The IT Risk Analyst will assist in reviewing cybersecurity-related terms and conditions (T&Cs) in contracts with healthcare partners and assess the alignment of existing practices with these T&Cs.
What will you do?
Create and maintain an inventory of established contracts with healthcare partners and their associated cybersecurity-related T&Cs, identifying any accepted terms that may be misaligned with current practices.
Evaluate established contracts with vendors and other third parties to determine if appropriate cybersecurity-related T&Cs have been included.
Assist in developing ‘right to audit’ strategies to audit vendors and other third parties to determine if they are meeting the agreed-upon T&Cs.
Provide accurate information about existing cybersecurity practices to support go-to-market activities, such as security questionnaires and assessments from healthcare partners, while maintaining the confidentiality of sensitive company information.
Monitor and analyze trends in healthcare partners’ cybersecurity requirements, including recurring inquiries or challenges, to gauge and communicate market demands to management.

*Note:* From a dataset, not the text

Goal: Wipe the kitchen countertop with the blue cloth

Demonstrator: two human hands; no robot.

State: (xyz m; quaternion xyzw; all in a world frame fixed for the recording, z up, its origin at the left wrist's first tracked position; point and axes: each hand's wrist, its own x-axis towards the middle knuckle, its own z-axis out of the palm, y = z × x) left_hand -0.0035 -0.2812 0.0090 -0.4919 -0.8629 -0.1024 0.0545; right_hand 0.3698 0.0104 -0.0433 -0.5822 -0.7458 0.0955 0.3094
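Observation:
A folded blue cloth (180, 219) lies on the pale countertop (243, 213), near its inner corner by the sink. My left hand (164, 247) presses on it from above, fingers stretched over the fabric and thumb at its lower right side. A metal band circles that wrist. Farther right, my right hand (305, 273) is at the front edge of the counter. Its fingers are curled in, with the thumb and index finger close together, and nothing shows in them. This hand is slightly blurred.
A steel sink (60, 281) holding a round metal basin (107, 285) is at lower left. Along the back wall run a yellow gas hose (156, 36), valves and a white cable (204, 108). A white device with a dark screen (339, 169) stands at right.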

Assist in developing and maintaining comprehensive internal and public-facing content (knowledge base) related to existing cybersecurity practices and implemented controls.
Assist with other relevant activities as needed.
Qualifications
At least 2 years of experience in a cybersecurity risk or compliance function, preferably supply-chain risk management, or an Associate's degree in a relevant field plus 1 year of experience.
Strong attention to detail, excellent organizational and time management skills, and the ability to prioritize multiple projects while meeting SLAs.
Exceptional written and verbal communication skills.
Customer-centric mindset with strong problem-solving abilities.
Entry-level cybersecurity certification(s) preferred, though not mandatory.